Michael uses his teeth to pop the cap off of the bottle and Adam watches the act—then he remembers it’s rude to stare and he looks away. Michael takes the bottle cap out from between his teeth and asks, “Are you good?”
“Ellen and Jo think so.”
Michael raises a confused eyebrow. “Then why not let you perform on days when people are actually here?”
“There’s a difference between being good at a hobby and having it as a profession,” Adam says, shrugging. “It’s fine.”
Michael nods, thinking, and then he requests, “Can you sing something for me?”
Adam’s eyes widen and he laughs nervously, asking, “You’re kidding, right?”
“No, I’m serious. I want to hear you sing,” Michael insists genuinely. Adam chews his lower lip in consideration before he relents, reaching under the counter to get the guitar. Michael sits the wrong way on the chair, folding his arms over the back of it and resting his chin on them to make himself comfortable.
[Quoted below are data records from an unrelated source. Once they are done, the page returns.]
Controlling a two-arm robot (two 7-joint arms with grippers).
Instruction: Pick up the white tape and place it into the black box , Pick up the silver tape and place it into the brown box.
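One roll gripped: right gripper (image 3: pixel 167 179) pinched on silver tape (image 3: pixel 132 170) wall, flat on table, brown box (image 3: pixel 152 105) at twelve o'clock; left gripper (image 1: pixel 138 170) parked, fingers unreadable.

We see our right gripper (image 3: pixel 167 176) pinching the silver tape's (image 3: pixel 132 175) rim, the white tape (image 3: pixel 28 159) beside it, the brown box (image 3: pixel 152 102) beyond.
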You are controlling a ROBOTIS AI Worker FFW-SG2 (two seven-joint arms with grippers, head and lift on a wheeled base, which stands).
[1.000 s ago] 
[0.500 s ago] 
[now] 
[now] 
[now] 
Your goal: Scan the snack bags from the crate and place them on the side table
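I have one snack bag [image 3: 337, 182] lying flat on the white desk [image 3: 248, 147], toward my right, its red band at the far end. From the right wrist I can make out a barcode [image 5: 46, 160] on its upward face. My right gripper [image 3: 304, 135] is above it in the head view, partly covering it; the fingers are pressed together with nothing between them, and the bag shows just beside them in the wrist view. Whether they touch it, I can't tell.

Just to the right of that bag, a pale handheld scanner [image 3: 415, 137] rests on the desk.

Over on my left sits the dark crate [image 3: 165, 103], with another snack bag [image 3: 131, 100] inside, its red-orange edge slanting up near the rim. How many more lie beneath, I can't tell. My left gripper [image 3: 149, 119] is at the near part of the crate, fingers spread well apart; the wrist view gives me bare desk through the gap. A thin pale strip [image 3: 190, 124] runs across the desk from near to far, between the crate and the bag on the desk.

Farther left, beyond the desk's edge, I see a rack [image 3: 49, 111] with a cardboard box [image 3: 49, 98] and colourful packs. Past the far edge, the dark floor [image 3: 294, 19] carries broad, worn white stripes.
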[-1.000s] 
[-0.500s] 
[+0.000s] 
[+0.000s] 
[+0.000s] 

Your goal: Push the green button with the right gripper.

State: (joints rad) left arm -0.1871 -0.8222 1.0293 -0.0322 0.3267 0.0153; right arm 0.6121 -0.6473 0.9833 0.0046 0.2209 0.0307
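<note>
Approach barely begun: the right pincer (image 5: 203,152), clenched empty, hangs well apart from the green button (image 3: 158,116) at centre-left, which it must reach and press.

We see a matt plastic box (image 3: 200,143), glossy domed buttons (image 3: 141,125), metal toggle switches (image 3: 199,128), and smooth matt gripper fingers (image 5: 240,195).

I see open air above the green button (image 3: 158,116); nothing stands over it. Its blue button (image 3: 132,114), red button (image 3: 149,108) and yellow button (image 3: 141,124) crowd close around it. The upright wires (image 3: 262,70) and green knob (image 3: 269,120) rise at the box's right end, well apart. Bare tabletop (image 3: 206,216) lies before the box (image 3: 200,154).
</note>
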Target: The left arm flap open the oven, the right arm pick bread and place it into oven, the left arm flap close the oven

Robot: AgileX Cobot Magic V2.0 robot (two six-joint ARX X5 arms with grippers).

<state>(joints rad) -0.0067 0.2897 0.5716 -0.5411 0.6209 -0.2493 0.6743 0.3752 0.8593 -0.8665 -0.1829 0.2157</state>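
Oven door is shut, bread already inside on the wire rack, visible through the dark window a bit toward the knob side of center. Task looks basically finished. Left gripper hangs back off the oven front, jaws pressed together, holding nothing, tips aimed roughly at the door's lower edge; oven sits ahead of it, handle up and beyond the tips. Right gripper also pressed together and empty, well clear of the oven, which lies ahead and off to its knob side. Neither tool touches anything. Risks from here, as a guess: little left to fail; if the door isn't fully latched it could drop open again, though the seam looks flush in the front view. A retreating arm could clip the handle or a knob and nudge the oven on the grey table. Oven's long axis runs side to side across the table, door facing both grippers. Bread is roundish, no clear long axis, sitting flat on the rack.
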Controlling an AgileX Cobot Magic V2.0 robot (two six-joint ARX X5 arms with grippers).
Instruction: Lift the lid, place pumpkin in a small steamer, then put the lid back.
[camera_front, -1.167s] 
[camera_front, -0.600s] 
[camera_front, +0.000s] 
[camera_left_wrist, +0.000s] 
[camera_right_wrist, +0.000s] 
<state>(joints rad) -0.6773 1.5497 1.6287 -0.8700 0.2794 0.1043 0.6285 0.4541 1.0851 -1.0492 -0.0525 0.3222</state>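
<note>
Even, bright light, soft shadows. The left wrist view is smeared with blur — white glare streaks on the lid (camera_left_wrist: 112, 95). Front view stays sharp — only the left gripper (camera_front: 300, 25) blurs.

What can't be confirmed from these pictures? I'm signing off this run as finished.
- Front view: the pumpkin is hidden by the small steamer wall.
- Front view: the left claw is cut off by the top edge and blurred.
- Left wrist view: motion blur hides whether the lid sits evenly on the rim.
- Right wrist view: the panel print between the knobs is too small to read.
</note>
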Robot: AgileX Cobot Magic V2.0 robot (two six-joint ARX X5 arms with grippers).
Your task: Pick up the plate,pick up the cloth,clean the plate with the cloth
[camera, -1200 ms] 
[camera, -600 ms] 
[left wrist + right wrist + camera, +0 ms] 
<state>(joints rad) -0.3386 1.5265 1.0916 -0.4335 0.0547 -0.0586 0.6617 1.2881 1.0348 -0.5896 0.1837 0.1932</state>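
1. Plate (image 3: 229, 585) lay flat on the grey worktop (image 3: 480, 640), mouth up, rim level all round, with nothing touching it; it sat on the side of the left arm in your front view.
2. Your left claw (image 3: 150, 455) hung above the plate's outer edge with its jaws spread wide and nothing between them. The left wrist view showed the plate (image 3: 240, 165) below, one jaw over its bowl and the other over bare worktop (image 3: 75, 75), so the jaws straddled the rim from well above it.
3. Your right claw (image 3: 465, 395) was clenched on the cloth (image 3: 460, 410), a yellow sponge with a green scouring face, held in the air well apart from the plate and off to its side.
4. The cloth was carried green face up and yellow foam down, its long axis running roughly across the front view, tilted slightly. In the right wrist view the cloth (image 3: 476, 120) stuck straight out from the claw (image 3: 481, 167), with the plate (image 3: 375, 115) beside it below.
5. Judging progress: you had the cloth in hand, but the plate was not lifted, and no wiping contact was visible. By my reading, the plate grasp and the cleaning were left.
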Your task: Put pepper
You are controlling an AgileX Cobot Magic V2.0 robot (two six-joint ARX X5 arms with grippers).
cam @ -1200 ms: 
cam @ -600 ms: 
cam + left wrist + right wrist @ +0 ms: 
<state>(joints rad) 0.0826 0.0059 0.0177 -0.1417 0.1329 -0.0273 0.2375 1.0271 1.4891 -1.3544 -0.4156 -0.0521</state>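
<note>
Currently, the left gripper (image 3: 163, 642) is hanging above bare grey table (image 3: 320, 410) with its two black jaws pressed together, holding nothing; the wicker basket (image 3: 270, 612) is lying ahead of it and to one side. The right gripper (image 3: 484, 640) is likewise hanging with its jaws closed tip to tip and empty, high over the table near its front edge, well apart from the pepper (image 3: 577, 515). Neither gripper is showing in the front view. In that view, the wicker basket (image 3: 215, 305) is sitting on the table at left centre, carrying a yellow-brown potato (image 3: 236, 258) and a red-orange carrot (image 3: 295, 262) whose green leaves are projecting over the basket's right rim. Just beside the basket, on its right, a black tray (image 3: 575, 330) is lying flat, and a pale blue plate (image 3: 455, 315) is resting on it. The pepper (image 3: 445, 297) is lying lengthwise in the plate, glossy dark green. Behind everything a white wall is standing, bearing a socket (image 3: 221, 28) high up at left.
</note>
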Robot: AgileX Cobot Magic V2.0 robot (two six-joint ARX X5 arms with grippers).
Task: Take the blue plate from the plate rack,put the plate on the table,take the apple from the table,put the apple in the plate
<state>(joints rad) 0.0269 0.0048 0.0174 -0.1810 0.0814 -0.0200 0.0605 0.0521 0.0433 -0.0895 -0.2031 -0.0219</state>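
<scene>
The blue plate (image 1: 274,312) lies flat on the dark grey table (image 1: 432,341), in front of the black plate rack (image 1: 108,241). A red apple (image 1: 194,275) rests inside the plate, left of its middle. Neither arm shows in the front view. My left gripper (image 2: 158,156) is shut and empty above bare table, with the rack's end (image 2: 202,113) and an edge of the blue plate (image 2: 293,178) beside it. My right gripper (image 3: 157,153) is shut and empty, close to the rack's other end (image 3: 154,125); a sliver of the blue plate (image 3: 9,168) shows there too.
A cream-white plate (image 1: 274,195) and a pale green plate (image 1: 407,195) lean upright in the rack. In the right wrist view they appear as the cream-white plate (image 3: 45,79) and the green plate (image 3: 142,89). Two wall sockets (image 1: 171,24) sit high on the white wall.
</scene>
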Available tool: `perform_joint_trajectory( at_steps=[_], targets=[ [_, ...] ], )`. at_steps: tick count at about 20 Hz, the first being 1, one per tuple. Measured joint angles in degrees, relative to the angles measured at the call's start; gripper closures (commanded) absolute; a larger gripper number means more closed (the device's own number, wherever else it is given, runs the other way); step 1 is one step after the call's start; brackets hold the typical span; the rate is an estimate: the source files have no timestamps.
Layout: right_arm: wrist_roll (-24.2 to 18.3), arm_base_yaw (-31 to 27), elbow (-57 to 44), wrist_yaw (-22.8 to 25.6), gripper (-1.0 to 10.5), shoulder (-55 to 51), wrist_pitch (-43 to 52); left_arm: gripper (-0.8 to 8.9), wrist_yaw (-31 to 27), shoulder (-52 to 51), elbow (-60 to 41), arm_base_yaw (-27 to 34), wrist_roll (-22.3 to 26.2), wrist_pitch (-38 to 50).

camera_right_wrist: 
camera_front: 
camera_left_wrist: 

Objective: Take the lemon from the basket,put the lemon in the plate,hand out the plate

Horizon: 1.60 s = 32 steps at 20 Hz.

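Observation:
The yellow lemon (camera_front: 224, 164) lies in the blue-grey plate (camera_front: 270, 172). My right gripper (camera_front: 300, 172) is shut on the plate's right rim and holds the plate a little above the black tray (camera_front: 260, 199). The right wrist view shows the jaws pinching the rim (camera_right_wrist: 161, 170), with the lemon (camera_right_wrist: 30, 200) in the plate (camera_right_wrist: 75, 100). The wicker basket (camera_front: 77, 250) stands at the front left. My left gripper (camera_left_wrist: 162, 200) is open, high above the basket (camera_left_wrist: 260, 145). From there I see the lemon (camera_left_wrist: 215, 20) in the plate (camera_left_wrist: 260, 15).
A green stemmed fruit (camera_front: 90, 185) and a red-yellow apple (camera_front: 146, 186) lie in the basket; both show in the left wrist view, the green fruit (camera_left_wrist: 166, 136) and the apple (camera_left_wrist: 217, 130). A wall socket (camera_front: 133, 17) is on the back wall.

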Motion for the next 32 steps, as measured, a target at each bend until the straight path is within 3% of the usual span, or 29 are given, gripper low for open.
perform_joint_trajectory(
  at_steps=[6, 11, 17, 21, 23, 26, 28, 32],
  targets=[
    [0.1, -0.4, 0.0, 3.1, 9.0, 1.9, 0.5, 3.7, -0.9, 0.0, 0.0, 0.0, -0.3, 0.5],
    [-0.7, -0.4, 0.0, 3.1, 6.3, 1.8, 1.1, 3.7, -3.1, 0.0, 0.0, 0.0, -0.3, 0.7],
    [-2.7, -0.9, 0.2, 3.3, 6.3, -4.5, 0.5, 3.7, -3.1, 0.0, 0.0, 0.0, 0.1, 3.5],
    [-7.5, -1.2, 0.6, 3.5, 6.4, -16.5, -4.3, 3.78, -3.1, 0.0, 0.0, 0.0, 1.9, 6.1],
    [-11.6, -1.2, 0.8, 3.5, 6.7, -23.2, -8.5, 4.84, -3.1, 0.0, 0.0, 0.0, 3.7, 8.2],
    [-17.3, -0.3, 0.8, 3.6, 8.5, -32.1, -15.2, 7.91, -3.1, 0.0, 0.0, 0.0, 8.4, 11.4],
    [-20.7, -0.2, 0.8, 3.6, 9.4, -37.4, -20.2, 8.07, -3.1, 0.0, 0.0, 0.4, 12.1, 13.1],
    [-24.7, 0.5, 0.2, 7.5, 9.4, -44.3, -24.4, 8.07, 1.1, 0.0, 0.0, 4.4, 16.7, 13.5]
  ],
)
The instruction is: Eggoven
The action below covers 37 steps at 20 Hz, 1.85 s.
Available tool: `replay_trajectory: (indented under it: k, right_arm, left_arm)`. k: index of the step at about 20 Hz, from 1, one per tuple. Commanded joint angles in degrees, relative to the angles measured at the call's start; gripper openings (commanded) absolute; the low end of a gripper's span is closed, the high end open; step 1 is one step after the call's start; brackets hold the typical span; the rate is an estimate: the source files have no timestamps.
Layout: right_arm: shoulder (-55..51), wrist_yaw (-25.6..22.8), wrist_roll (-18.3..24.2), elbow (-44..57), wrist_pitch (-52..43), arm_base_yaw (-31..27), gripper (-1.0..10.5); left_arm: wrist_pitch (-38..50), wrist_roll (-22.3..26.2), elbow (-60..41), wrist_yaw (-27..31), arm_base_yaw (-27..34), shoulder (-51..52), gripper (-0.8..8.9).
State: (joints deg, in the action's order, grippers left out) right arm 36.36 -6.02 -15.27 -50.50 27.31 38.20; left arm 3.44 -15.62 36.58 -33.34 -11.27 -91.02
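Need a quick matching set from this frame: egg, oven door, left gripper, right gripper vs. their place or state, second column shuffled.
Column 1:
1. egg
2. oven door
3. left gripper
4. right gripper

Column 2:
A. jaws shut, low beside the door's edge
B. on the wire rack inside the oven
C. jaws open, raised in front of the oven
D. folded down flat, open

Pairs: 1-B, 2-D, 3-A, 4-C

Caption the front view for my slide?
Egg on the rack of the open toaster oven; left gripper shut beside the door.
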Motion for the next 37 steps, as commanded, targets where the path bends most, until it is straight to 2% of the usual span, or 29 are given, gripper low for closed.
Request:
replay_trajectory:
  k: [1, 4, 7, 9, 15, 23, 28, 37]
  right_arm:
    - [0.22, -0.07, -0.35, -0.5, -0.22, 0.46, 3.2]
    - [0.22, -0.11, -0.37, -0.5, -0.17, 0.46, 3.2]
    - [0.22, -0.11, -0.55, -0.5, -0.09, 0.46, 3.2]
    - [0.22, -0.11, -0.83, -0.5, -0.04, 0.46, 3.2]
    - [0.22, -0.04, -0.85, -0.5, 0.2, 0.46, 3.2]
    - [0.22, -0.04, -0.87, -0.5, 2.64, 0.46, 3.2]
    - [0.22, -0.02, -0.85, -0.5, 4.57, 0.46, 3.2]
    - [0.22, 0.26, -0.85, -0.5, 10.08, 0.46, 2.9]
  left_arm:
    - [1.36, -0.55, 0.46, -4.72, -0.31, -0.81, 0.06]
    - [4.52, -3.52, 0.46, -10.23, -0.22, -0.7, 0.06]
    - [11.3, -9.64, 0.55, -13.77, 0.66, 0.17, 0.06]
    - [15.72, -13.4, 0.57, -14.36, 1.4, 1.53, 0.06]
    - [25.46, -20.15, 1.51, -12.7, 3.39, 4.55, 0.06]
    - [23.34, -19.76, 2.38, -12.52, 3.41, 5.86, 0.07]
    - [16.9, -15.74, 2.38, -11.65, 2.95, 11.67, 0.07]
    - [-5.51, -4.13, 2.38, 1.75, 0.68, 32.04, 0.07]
Adam gets himself situated on the barstool on the stage, not bothering with setting up the microphone stand he normally uses. With an audience of one, the intimacy of one voice, one guitar and no barrier seem appropriate. “Any song you want to hear?”
“What do you know?”
“Well, I’ve been watching Grease a lot lately,” Adam jokes, and Michael chuckles. “So I think I’ll do a song from there.”
He clears his throat and gets his fingers over the right frets before he starts strumming, reaching deep into his memory for the time he wrote down all the chords to the song. It sounds mostly correct, so hopefully, Michael won’t fault him on that. He starts into the first verse, “Guess mine is not the first heart broken, my eyes are not the first to cry.”
Michael listens with complete attention, watching with a smile that Adam almost misses.
“You know, I’m just a fool who’s willing to sit around and wait for you,” Adam continues, Michael’s attention on him giving him enough confidence to own the song. “But baby, can’t you see there’s nothing else for me to do? I’m hopelessly devoted to you.”
Adam tilts the guitar to use the headstock to point at Michael, nodding once with a grin. Michael looks like he wants to reject the offer but he sings the chorus anyway, “But now there’s nowhere to hide. Since you pushed my love aside, I’m out of my head, hopelessly devoted to you… Hopelessly devoted to you.”
Adam laughs, delighted that he did sing, and they harmonise the rest of the song—Adam takes the highs, Michael takes the lows, and they meet right in the middle.
There’s no need for dancing, not here. Not with them. Here, it is exactly what it is.